At the bottom, before I dumped my load (literally and metaphorically), I turned to look back from whence I came. As I picked my next line back up the hill it dawned on me what breed of lunatic may make a very adept zoological survey consultant: the Hard Enduro enthusiast!!!!

The beast that is Halen Wickert: typical of most HE riders that just don't give up!

They are the only (in)humans I have ever encountered that willingly and enthusiastically throw themselves (and stupid heavy inanimate objects such as motorbikes) at the sought of insane slopes that make mountain goats want to seek greener pastures.


What’s more incredible about the average hard enduro rider is that they refuse to cease their attack on an ascent until they reach the top – it's simply not in their nature to give up half or two thirds of the way up.

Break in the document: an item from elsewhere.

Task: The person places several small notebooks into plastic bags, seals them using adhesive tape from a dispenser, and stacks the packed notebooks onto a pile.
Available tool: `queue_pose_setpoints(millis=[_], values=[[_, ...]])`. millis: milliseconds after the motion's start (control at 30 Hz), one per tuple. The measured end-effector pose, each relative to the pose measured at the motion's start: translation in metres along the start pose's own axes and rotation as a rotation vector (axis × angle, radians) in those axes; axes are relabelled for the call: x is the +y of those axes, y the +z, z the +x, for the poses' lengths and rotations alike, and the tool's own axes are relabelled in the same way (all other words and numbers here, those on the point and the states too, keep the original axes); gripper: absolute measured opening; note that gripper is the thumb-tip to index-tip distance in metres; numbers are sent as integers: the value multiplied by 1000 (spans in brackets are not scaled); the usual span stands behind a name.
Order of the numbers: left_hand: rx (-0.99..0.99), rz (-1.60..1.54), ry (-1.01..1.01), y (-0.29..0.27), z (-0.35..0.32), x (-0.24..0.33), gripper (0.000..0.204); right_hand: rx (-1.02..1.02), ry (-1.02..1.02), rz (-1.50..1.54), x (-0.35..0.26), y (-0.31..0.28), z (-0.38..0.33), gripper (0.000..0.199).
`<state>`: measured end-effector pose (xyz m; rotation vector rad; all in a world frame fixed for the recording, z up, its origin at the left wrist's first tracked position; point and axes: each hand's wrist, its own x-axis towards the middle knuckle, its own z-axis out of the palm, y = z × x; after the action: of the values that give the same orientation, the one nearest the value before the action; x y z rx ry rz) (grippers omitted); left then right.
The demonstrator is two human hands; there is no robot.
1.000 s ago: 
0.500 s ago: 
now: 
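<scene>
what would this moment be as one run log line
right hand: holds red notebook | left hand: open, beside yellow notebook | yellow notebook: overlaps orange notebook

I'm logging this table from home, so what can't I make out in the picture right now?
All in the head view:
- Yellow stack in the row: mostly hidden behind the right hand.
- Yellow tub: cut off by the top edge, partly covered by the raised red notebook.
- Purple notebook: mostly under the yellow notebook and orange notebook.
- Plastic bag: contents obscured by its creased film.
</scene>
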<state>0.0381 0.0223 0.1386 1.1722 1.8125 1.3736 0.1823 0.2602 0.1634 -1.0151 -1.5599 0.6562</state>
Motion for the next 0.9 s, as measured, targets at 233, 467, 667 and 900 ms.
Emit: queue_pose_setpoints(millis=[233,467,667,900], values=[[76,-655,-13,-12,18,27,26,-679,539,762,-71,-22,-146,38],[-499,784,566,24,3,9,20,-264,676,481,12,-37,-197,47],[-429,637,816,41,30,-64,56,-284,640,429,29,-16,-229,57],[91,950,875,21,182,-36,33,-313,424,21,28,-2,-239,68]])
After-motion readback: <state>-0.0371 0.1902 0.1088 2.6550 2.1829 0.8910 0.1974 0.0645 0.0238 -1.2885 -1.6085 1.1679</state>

And at the risk of putting to fine a point on it, they’ll do it over and over and over again. Once they have found a line they like they will continue to throw themselves at it until they can get from the bottom to the top without mess or fuss.

Maybe I need to re-think the mechanism of my approach?

Thus, the average Hard Enduro rider is actually the ultimate biological survey consultant. So, when next I am looking for an assistant on my surveys, I shan’t go to www.seek.com.au.


I shall go to the WHES member list instead.